Mientras a primera hora de la mañana las txosnas de El Arenal se surten de provisiones para afrontar una nueva noche de Aste Nagusia, el barullo se traslada al Txikigune desplegado en la otra orilla de la ría. «¡Vaya envidia! ¿Por qué no nos dejan entrar?», se lamenta un joven con voz ‘post-festiva’ y que supera de largo el límite estipulado de 16 años.
En los pocos días que lleva en funcionamiento, este recinto situado en el Muelle de Ripa se ha convertido en el bastión de una fiesta... alternativa. No hay más que oír a los que frecuentan este espacio: el que prueba repite. Es el caso de Santi, a quien delata una sonrisa de oreja a oreja: es la cuarta vez que su nieto Mikel le obliga a ir. La principal novedad de este año reside en que los acompañantes no se limitan a ser meros espectadores. La organización ha buscado su participación en múltiples actividades, hasta ahora reservadas a los pequeños de la casa.

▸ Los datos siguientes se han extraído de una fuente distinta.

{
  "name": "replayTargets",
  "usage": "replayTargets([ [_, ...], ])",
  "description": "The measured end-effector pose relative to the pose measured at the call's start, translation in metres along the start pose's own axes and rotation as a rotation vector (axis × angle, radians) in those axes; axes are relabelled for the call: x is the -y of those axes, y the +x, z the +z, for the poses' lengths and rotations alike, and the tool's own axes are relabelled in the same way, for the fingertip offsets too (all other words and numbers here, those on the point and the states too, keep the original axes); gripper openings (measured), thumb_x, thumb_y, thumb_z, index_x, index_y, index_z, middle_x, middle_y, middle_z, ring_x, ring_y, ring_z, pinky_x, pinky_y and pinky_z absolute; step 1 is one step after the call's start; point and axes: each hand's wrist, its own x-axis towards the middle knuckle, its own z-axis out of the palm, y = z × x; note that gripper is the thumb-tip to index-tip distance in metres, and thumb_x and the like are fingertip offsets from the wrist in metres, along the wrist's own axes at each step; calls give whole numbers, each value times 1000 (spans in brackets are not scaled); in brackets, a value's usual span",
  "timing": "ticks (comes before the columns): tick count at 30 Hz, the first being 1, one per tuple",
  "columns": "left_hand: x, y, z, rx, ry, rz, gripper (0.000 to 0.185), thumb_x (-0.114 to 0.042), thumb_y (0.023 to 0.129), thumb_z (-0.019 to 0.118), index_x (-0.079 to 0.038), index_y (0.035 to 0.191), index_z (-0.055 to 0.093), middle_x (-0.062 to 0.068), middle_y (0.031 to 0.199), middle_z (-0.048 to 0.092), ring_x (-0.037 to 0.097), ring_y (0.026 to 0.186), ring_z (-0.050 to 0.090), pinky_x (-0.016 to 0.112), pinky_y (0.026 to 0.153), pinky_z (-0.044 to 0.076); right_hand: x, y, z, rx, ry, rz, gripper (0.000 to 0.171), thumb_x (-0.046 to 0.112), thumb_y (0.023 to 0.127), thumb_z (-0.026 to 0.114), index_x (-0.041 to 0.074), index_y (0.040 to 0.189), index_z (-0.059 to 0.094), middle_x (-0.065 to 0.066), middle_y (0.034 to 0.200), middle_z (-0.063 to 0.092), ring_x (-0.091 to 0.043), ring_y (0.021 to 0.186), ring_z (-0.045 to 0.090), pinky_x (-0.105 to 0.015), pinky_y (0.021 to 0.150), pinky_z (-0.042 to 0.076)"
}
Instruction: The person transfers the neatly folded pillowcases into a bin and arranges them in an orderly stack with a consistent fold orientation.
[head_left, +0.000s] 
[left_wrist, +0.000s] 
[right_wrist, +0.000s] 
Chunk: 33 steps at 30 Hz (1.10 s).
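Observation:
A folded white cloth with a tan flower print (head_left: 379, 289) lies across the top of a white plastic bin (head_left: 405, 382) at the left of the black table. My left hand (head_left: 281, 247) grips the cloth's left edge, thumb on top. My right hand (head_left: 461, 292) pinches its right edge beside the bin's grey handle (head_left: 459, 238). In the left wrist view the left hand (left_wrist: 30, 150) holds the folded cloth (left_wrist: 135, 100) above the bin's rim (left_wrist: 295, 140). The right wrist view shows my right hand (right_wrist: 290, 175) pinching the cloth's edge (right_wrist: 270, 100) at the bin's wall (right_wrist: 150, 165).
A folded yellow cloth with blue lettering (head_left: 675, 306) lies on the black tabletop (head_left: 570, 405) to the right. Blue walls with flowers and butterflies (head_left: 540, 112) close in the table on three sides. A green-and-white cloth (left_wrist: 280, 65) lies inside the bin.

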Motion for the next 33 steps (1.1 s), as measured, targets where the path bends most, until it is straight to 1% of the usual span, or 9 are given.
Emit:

Para muestra un botón. Basta con darse una vuelta por los talleres de maquillaje para comprobar el «éxito» de la iniciativa, y a los padres concentrados mientras pintan la cara a sus hijos. «Yo sólo le he podido dibujar unos bigotes porque no soy nada habilidosa», bromea Maite mientras su hijo le apremia para ir al próximo taller.
Muy cerca de allí se puede contemplar algo increíble, una playa en pleno centro de Bilbao. El pequeño arenal sirve para el disfrute de los niños que juegan con el cubo y la pala, seguidos de cerca por la atenta mirada de ñas madres. A escasos metros se levanta la ‘Biblioteca Itinerante’, que apenas tiene lectores a primera hora de la mañana. Un padre bromea: «Están hartos de los libros, pero que no se acostumbren que dentro de un mes hay que volver al ‘cole’».
Santi y su nieto han decidido cambiar de tercio y ahora hacen cola en el Gargantúa. La longitud de la fila ilustra el entusiasmo que despierta el popular ‘devora niños’. «Le explicaba al chaval que parece mentira que todavía aguante. Recuerdo cuando era un niño como él y me montaba entusiasmado». Pero también hay lugar para la modernidad, talleres científicos donde seguir de cerca experimentos de centro de masas y otro sobre la sublimación del hielo seco. Eso por no hablar de un taller de sensibilización con discapacitados.
Entretanto, en los castillos hinchables se masca la tensión. «Tenían que abrir más de estas y quitar las que están vacías», protesta una señora que espera para que su nieta pueda entrar. La cola semezcla con la que conduce al puesto de globos y la sensación de agobio crece por momentos. Un padre la recrimina: «Si hiciesen eso, otro también se quejaría». En el puesto de información tienen un rincón para formular quejas y sugerencias. Hasta ahora ganan por goleada los que reclaman más actividades dirigidas a niños de entre 3 y 5 años.
«Preferimos el Txikigune antes que las barracas, se lo pasan igual de bien y encima ahorras», comenta Maribel que acaba de estar con su hija en el Taller de Dibujo y que va camino a la zona de lactancia pertrechada con su biberón.